### [Work instructions]
Quote the whole listing word for word. Do not include the pictures.

### [Material provided]

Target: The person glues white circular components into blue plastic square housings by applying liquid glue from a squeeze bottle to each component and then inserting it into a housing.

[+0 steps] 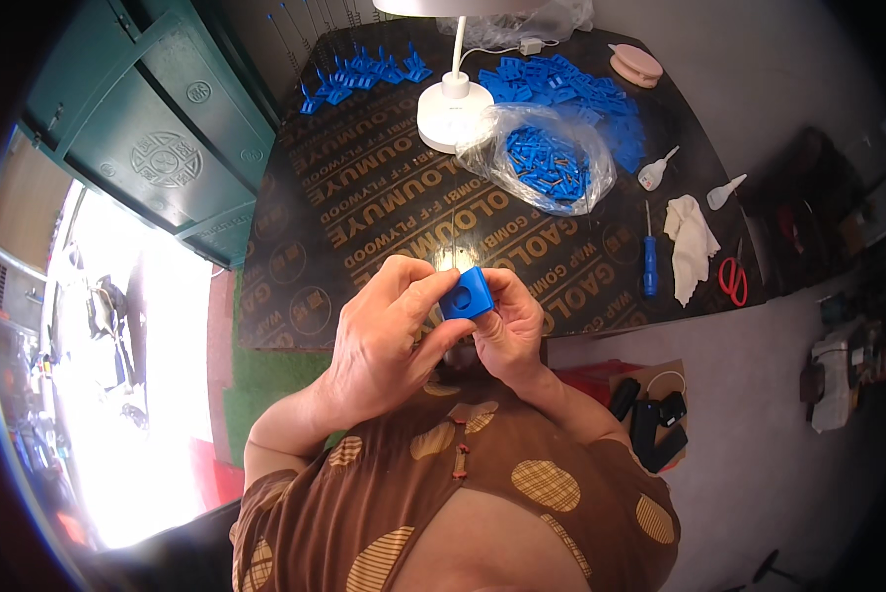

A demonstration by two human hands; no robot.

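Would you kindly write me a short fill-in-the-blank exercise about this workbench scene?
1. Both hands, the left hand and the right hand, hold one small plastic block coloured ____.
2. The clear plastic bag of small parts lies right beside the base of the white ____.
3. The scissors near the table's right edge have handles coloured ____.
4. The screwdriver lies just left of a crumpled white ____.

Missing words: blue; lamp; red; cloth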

### [The completed task]
Target: The person glues white circular components into blue plastic square housings by applying liquid glue from a squeeze bottle to each component and then inserting it into a housing.

[+0 steps] 

A demonstration by two human hands; no robot.

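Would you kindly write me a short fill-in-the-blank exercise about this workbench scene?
1. Both hands, the left hand and the right hand, hold one small plastic block coloured ____.
2. The clear plastic bag of small parts lies right beside the base of the white ____.
3. The scissors near the table's right edge have handles coloured ____.
4. The screwdriver lies just left of a crumpled white ____.

Missing words: blue; lamp; red; cloth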

Nothing else is required to complete this exercise.